Sales of Oncology Reference Products Far Outpace R&D Costs, Study Finds

Drug makers often point to substantial research and development (R&D) costs as reasons for the high prices of innovator drugs, particularly in oncology. However, some stakeholders have expressed skepticism about whether R&D costs are indeed in line with the prices that drug makers charge. In a new study published in JAMA, investigators sought to compare sales of cancer drugs with estimated R&D costs.
Kelly Davio
January 25, 2019
Drug makers often point to substantial research and development (R&D) costs as reasons for the high prices of innovator drugs, particularly in oncology. However, some stakeholders have expressed skepticism about whether R&D costs are indeed in line with the prices that drug makers charge. In a new study published in JAMA, investigators sought to compare sales of cancer drugs with estimated R&D costs.

The investigators used annual financial reports from originator drug manufacturers for products approved between 1989 and 2017 to determine sales of the drugs; to calculate R&D costs, they relied on estimates presented in a 2017 study that calculated median risk-adjusted R&D costs of $794 million (range, $219 million-$2827 million). Of 156 drugs approved during the study period, 99 (63.5%) had sales data available and were included in the analysis. The median number of years that had passed since the market authorization of the products was 10 (range, 1-28).

In 2017, the median sales incomes across all included drugs was $435.2 million (range, $1.8 million-$8.2 billion). In total, 33 drugs (33.3%) had mean annual sales incomes of more than $1 billion, and 49 drugs (49.5%) had reached cumulative sales of over $5.0 billion.

Five products had accrued sales incomes of more than $50 billion, and 4 among them are biologics that face current or oncoming biosimilar competition: rituximab earned $93.7 billion, trastuzumab earned $88.2 billion, bevacizumab earned $83.4 billion, and pegfilgrastim earned $64.0 billion (the fifth product, imatinib, a small-molecule drug, earned $63.8 billion).

Among biologics in particular, financial returns continued to be substantial even after patent exclusivity ended. For example, even after losing patent protection and facing biosimilar challengers, the reference filgrastim continued to generate more than $500 million in sales each year. Pegfilgrastim, which did not face a biosimilar challenger until 2018 despite a loss of exclusivity in the United States in 2015, reported approximately $4 billion in annual sales.

Based on a risk-adjusted R&D cost of $794 million, by the end of 2017, $1 invested in R&D had generated a median $14.50 (range, $4.30-$55.10) in sales income for originator companies. Rituximab, trastuzumab, bevacizumab, and pegfilgrastim, respectively, brought in an estimated $33.20, $31.20, $29.50, and $22.60 for every dollar invested in R&D.

By the end of 2017, 73.7% of the drugs had fully recovered their median R&D costs. The median time to generate sales income to fully cover R&D costs was 3 years (range, 2-5).

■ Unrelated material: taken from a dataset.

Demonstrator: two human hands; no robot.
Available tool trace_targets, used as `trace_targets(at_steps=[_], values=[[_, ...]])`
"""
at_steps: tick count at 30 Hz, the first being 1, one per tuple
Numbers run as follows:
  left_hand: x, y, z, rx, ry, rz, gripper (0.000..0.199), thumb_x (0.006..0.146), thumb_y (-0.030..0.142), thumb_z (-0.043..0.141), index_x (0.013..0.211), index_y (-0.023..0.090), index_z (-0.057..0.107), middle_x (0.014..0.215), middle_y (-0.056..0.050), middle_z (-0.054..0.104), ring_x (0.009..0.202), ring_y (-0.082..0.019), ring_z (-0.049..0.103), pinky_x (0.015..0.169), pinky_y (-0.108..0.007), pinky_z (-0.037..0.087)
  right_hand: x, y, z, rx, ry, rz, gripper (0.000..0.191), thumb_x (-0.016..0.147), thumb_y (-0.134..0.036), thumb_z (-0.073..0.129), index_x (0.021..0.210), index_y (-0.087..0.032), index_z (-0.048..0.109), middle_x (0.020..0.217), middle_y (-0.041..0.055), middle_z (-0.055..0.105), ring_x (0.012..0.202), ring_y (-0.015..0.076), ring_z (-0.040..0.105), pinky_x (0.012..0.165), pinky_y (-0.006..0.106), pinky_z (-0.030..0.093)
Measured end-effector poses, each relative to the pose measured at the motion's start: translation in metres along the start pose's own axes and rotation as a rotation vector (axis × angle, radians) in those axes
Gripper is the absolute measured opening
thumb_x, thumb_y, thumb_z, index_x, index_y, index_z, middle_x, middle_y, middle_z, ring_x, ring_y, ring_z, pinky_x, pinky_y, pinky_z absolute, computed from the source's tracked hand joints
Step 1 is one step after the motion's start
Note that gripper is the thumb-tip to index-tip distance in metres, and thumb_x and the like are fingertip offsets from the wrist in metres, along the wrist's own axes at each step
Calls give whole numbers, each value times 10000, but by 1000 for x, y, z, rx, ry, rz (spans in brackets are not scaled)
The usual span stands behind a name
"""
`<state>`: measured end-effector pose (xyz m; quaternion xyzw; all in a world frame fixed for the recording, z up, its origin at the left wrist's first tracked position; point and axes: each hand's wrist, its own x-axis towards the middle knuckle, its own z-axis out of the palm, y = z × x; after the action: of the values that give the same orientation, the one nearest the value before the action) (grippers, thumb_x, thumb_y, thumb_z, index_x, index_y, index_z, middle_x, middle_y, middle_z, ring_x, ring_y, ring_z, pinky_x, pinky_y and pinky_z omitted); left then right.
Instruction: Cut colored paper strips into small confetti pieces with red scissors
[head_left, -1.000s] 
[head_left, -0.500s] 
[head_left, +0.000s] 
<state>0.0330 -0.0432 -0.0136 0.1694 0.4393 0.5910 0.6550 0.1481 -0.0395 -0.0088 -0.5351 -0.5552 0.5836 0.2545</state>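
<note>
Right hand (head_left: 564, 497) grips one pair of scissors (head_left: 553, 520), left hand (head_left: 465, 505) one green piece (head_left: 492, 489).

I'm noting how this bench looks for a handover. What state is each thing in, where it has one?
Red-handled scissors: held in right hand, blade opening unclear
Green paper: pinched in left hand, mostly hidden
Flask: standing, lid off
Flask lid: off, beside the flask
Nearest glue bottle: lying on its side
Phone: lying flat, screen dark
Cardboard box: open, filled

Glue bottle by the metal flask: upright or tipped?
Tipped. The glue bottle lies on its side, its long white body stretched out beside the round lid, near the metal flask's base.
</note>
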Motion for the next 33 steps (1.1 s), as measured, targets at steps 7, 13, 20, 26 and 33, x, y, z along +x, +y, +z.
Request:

“Our analysis has shown that incomes from the sales of cancer drugs greatly exceeded R&D costs,” write the authors, adding that, for biologics in particular, “these drugs would continue to accrue incomes in the hundreds of millions for the originator companies beyond the end of market exclusivity…this could be due to entry barriers for biosimilar products that restrict competition,” among other factors.

Reference
Tay-Teo K, Ilbawi A, Hill SR. Comparison of sales income and research and development costs for FDA-approved cancer drugs sold by originator drug companies. JAMA Netw Open. 2019;2(1):e186875. doi: 10.1001/jamanetworkopen.2018.6875.